- **Exercise prompt**: Print, without alteration, the lines that extend from the one holding "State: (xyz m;" to the final line of the listing below.

- **Dataset content**:
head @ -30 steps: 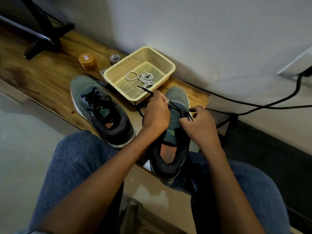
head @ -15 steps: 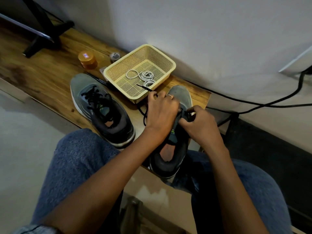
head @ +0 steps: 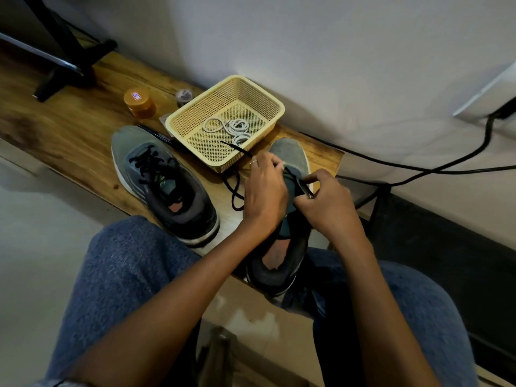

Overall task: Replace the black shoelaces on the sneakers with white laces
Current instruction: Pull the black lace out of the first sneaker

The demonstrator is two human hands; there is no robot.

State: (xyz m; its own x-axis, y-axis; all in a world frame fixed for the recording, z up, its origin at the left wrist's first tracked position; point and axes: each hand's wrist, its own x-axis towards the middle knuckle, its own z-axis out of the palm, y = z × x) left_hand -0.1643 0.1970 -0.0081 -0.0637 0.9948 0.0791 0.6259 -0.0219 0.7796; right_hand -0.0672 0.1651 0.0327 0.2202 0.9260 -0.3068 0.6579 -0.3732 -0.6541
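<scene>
While both hands (head: 296, 196) pinch its black lace (head: 300, 184), the sneaker (head: 290, 155) points toe-away.

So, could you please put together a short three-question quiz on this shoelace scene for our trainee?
1. True or false: the white laces lie in the yellow basket.
2. Which sneaker keeps its full black lacing: A, the left sneaker, or B, the right sneaker?
3. What does the right hand pinch?

Key: 1 true. 2 A. 3 The black lace; the left hand also works on that shoe.
</scene>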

- **Exercise result**:
State: (xyz m; its own x-axis, y-axis; all in a world frame fixed for the recording, z up, its origin at the left wrist's first tracked position; point and axes: each hand's wrist, its own x-axis towards the middle knuckle, its own z-axis out of the palm, y = z × x) left_hand -0.1643 0.1970 -0.0081 -0.0637 0.9948 0.0791 0.6259 -0.0219 0.7796; right_hand -0.0672 0.1651 0.0327 0.2202 0.9260 -0.3068 0.6579 -0.3732 -0.6541
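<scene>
While both hands (head: 296, 196) pinch its black lace (head: 300, 184), the sneaker (head: 290, 155) points toe-away.

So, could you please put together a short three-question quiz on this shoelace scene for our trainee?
1. True or false: the white laces lie in the yellow basket.
2. Which sneaker keeps its full black lacing: A, the left sneaker, or B, the right sneaker?
3. What does the right hand pinch?

Key: 1 true. 2 A. 3 The black lace; the left hand also works on that shoe.
</scene>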

The answer was given in full.